Assuming, again, that the SW source represents 37% of the total flux and that its filling factor is unity, the line opacity $\tau(v)$ is given by:

The flat shape of the HCO⁺ and HCN profiles around 0 km s^-1suggests that the clouds cover entirely the SW source. This coverage, however, may not be uniform, as the SW source size ( $\geq$ 2.5 mas, Carilli et al. 1998) is $\geq$ 10 pc at the distance of the galaxy and presumably large with respect to individual clouds. The apparent opacities in Eq. (1) are thus strictly speaking lower limits to the true opacities. However, the similarity of the absorption profiles in Fig. 4, which yet have very different opacities, suggests that the true opacities are not large, except for HCO⁺ and HCN near 0 km s^-1, and that the values derived from Eq. (1) are close to the true opacities. This is illustrated in Fig. 5 which shows the opacity profiles of the HNC, H¹³CO⁺ and HC¹⁸O⁺ ( $2\leftarrow 1$ ) lines, all of which are indeed very similar despite their very different opacities. We note that Carilli et al. (1998) measure for the HCN ( $1\leftarrow 0$ ) line an integrated apparent opacity $\int \tau {\rm d}V = 0.7$ km s^-1 for the NE (V = -147 km s^-1) component that is 5 times smaller than our value of 3.5 km s^-1 for the ( $2\leftarrow 1$ ) line, demonstrating that the the component is indeed optically thin.
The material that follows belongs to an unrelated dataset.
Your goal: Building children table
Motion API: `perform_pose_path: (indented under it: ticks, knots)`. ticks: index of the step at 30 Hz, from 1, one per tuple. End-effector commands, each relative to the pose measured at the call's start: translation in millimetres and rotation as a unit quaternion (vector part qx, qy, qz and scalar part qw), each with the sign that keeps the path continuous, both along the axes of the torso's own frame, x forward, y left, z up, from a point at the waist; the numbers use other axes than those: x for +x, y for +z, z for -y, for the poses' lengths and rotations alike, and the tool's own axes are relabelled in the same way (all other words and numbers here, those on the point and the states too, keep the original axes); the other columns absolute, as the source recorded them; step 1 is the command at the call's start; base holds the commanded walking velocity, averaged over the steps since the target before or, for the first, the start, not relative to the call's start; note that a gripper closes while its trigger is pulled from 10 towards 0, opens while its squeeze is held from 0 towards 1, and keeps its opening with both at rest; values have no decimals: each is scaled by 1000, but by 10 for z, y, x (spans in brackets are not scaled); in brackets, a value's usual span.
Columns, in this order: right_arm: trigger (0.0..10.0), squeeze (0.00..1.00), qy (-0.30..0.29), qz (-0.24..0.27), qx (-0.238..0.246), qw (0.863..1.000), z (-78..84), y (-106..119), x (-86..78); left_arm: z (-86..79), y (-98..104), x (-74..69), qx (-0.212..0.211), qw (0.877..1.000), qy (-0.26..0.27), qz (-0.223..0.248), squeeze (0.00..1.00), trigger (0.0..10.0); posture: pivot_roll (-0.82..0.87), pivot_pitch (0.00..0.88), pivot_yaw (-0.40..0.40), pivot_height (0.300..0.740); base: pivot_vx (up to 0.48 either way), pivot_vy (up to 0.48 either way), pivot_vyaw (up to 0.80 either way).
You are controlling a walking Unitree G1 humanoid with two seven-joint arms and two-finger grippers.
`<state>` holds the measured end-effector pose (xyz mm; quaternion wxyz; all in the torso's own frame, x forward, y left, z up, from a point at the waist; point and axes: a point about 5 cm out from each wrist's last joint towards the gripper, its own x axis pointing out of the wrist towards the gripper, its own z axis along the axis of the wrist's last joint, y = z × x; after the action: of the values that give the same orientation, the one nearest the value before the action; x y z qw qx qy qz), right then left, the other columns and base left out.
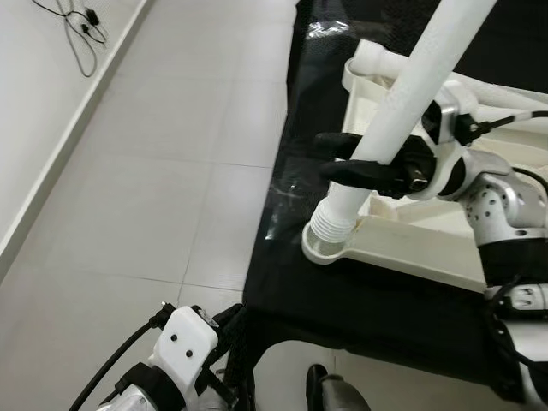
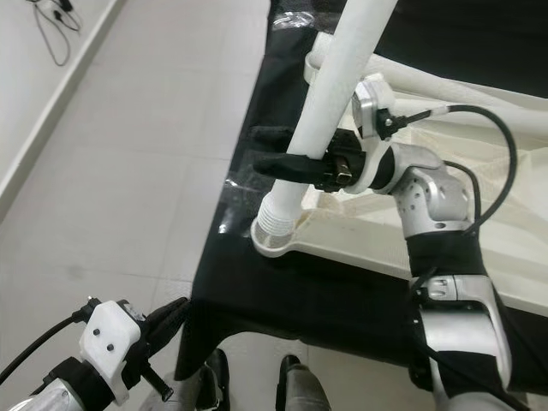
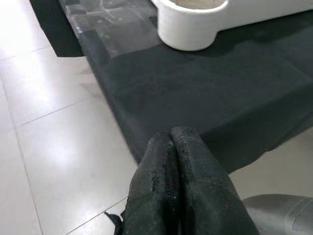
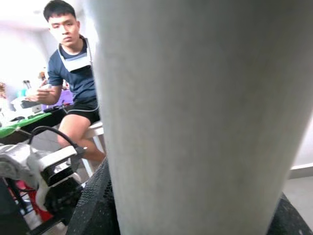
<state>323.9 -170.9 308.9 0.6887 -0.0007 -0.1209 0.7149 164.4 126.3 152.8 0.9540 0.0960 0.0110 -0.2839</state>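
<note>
White table leg, a long round tube, clamped between the black fingers of the right gripper a little above its ribbed lower end. Leg tilted, upper end leaning toward the robot's right and out past the top edge of the eye views. Ribbed end seated at, or just above, the round corner socket of the upturned white tabletop; depth of insertion not readable. Tabletop lying underside up on a surface draped in black cloth, socketed corner near the cloth's left edge. Second white leg visible at the far corner of the tabletop. Right jaws thus grasping the leg, silver right arm reaching in from the robot's right with a black cable looping over the wrist.

Left gripper held low near the front left corner of the cloth, jaws clenched together on nothing, fingertips pointing toward the corner socket across bare black cloth. Grey tiled floor to the left, with a black cord along the wall. In the right wrist view, leg close to the lens; behind it a seated person in dark top and shorts.
</note>
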Motion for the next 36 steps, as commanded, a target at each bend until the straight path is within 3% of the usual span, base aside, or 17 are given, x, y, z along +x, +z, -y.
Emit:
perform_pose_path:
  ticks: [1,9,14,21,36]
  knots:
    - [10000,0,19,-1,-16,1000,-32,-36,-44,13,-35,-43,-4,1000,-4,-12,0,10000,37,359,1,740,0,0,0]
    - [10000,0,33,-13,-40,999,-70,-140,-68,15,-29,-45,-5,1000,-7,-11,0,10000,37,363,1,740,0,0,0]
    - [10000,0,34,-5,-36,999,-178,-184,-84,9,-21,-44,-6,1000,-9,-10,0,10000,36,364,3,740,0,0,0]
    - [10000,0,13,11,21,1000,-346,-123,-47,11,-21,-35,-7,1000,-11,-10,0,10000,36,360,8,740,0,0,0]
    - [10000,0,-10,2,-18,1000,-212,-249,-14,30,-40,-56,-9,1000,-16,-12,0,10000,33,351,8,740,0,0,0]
We have fitted the opacity profiles (e.g. Fig. 5) derived with Eq. (1) for all the observed species with 4 Gaussian components: 3 for the SW source ( $-50 \leq V \leq +40$ km s^-1), and one for the NE source ( $-160 \leq V \leq -140$ km s^-1), which is too weak to be resolved, except in the HCO⁺ line. The fitted parameters (sub-component velocities, peak opacities and velocity widths) and integrated opacities are listed in Tables 4 and 5 for the SW and NE components, respectively. The uncertainties on the integrated opacities were estimated as $\sigma _\tau \sqrt{\delta V \Delta V_{1/2}}$ where $\sigma _\tau$ is the rms uncertainty on the opacity for the velocity resolution $\delta V$ and $\Delta V_{1/2}$ the half maximum velocity width. For non detections, upper limits were calculated as 3 $\sigma _\tau \sqrt{\delta V \Delta V_{1/2}}$ where $\Delta V_{1/2}$ was taken as the velocity width of the same component of the main isomer or isotopomer.

The mean central velocities of the 3 absorption components towards SW are -21, -3 and 7 km s^-1, and their mean linewidths are 13, 8 and 10 km s^-1. The linewidths of these different components are typical of Giant Molecular Clouds in the Milky Way Molecular Ring.
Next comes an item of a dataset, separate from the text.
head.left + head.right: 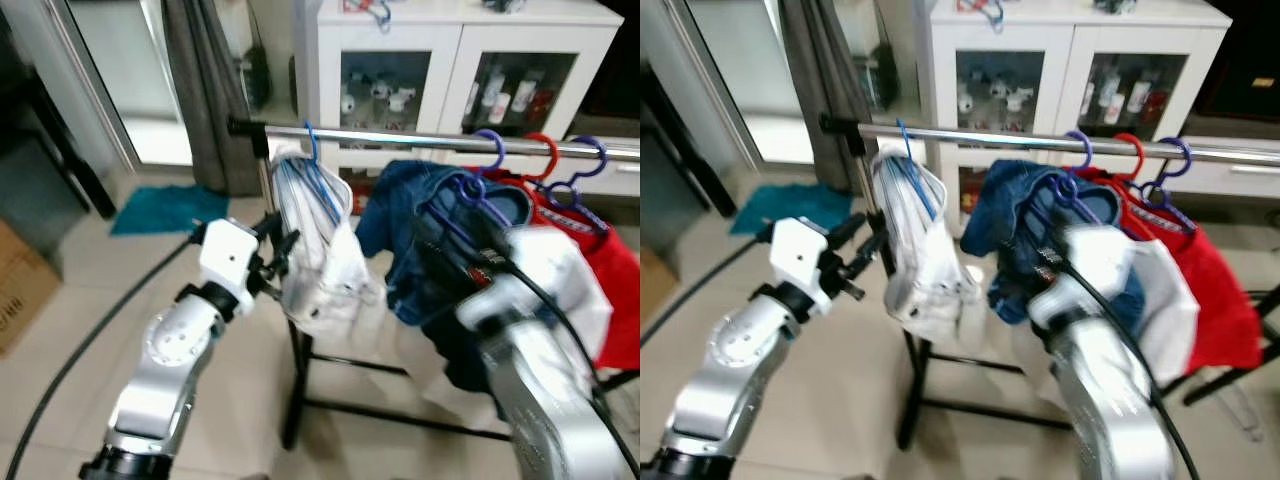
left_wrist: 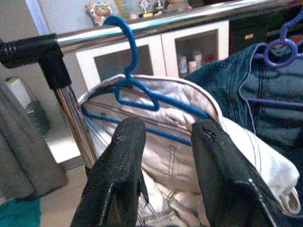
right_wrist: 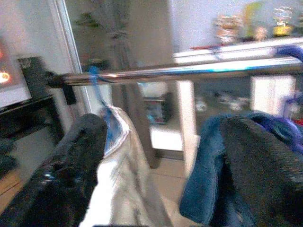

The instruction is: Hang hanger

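With the blue hanger [image 1: 312, 172] and its white garment [image 1: 325, 255] hooked on the rail [image 1: 420, 140] at upper centre, my left gripper [image 2: 163, 142] spreads wide just beside it, my right gripper [image 3: 156, 165] likewise empty, and pulling back seems next.

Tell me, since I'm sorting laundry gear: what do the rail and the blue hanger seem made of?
The shiny silver clothes rail looks like polished metal, mirror-bright with reflections. The thin blue hanger looks like smooth moulded plastic with a soft gloss, though coated wire is possible.
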Motion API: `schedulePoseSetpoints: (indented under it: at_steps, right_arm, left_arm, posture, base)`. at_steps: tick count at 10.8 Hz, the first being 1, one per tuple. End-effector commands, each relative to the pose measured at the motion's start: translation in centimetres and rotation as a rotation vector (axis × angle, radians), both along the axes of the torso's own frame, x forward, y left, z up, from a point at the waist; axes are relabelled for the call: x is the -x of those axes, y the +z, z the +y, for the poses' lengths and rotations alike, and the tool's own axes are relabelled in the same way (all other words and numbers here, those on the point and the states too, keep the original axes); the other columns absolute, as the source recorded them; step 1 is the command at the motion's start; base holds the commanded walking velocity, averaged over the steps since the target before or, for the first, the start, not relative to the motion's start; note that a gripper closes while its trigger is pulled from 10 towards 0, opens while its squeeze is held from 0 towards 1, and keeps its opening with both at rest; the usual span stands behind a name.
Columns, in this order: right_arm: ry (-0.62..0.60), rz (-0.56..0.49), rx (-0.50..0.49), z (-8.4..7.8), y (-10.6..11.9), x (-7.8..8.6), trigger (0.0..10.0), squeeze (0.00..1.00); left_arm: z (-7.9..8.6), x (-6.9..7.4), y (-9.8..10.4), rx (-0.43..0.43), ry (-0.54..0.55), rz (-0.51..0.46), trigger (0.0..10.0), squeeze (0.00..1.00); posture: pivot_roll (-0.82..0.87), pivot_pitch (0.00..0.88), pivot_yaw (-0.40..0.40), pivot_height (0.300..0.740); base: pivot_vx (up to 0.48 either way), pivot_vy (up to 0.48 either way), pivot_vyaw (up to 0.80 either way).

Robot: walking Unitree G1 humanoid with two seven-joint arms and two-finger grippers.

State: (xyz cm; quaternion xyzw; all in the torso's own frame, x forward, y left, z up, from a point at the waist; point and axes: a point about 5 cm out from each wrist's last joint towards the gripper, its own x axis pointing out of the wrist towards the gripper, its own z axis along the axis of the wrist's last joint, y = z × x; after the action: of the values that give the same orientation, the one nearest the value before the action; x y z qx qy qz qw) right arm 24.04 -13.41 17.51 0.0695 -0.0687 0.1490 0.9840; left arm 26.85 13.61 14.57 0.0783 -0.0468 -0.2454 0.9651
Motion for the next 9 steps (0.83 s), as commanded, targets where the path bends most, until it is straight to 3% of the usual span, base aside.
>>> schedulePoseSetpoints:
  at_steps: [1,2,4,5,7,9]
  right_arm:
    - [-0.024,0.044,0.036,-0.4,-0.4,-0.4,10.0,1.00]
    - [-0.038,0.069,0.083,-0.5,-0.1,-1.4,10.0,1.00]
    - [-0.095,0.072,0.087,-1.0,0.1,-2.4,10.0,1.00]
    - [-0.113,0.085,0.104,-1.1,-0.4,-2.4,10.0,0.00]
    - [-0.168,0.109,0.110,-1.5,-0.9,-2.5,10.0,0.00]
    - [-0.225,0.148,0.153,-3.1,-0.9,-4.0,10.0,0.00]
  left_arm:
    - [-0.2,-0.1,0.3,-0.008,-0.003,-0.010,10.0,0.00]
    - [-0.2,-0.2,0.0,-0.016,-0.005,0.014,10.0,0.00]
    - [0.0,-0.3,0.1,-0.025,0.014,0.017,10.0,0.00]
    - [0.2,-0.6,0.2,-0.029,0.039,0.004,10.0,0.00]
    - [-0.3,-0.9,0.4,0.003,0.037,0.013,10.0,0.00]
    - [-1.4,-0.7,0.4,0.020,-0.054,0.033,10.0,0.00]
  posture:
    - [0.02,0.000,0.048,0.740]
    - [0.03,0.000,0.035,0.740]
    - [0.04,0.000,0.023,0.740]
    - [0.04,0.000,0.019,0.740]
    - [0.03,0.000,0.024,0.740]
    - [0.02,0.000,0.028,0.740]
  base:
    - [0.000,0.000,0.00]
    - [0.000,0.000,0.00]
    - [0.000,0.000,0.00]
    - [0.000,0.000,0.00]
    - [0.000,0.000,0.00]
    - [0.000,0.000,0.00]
Note that we could not derive reliable parameters for the rare isotopomer HC¹⁵N because of low S/N, and fixed the velocities of 2 Gaussian profiles to -3 and 7 km s^-1. For the same reason, the NE absorption of the CS spectrum was fitted with velocity and width fixed to the same values as the HCN NE fit.

5 Isotopic ratios

In order to derive the line opacity ratios and the column density ratios of the different isotopologues, we assume that all the isotopologues from a same molecular species have the same spatial distribution and are similarly excited, hence that their line opacity profiles are similar.

The first hypothesis should be fulfilled, except for the species deeply affected by isotopic fractionation. In cold Galactic clouds, the abundances of molecules bearing ¹³C and, mostly, D atoms are known to be significantly affected by fractionation reactions and selective photodissociation. This is not the case, however, for the other species (see e.g. Langer et al. 1984), and we will assume that their relative abundances do reflect the elemental isotopic abundance ratios. The hypothesis of similar spatial distribution is not critical in the sense that it yields isotopic ratios averaged over the (small) continuum source, as long as the line is not too optically thick.

The hypothesis of similar excitation is certainly correct for most line components and species: all the species studied here have large dipole moments and are hard to excite. Since the bulk of the absorption caused by a cloud >10 pc with N(H $_2) = {\rm few}\times 10^{22}$ cm^-2 (Menten et al. 1999) is likely to arise in a low density envelope ( $n \leq {\rm few}\times 10^2$ cm^-2), the molecules are essentially heated by the 5.1 K cosmic background, so that $T_{\rm rot} \simeq 5.1$ K. The lines of the main HCO⁺ and HCN isotopologues, the opacity of which is large between -10 and +10 km s^-1, were not considered inside this velocity range for the derivation of the isotopic ratios.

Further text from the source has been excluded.